Effects of Rejections and Acceptances in KRATOS
Kratos is the first domain where we grapple with rejections and acceptances, often in pursuit of self-definition. This is the stage where the prodigal son rejects his father’s authority, the rules of family, and the expectations of community, choosing instead to follow his own path with his own sets of rules. Kratos launches the human struggle to find identity. In a society currently demanding conformity to basic materialism, this can become that much more difficult.
The prodigal son’s decision to leave home turns out to be an ignorant action towards a false freedom. Lost and away from the core values of his father’s upbringing, he seeks to define himself through external validations in wealth, status, or moving passions, but these pursuits promote extremes all around, especially for reactions. His excesses are driven by unchecked ignorant desire in the flesh. He chooses to forget the lessons instilled in him from childhood. The most outward sin of Amnesis, as negative mirror to the first virtue of Magnanimity, stems from a forgetting of his true purpose as guided by father’s wisdom.
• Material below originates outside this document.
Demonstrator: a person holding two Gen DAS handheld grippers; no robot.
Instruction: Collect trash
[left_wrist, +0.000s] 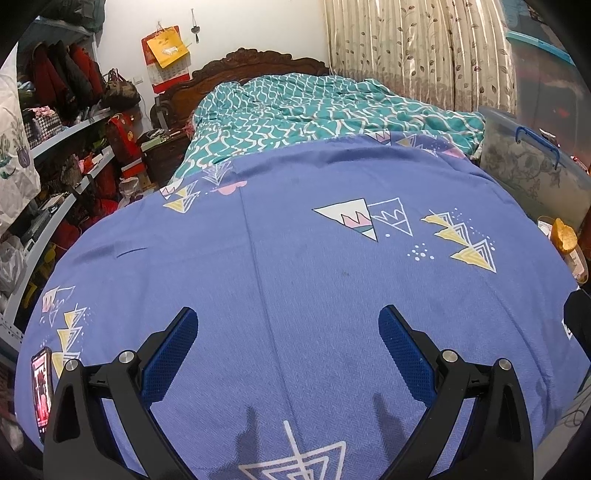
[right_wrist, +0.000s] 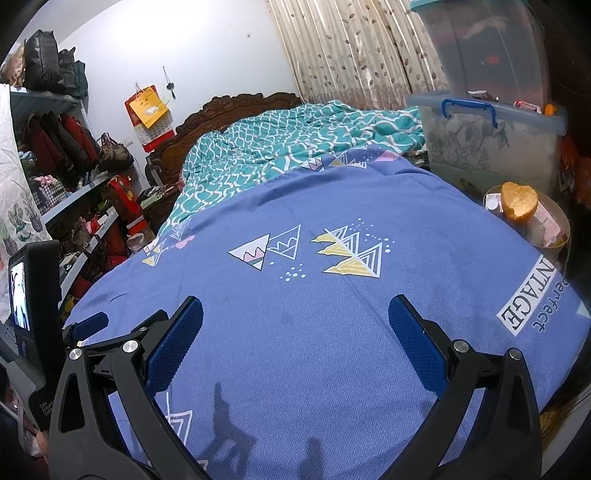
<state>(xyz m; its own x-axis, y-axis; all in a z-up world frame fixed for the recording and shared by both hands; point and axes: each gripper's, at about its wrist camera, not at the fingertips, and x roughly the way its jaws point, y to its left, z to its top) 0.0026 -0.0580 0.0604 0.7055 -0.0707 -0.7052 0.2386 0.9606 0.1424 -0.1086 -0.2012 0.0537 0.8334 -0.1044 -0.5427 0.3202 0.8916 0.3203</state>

Kratos is marked by earthquake-like disruptions due largely to bad experiences in the higher domains. This can be good or bad, when we reject community norms and cut our bonds. The prodigal son’s departure creates a void in his life because nothing else in the world could compare to what his father had constructed for him. Such disruptions are not without purpose. It forces us to confront our own limitations in the wider world. In Kratos, we are reminded that identity cannot be built on rejection and acceptance alone but must be leveraged in something greater than ourselves. Extremes are temporary and true self-definition emerges only through moderation.
The structural virtues central to this rules domain are the first two virtues. Magnanimity and Honour are expressed most in the seeing above current situations. This is spiritual greatness founded in service to others, which must become the expansive factor in identity. To be human is to seek identity, but to truly find it, we must return to moderation.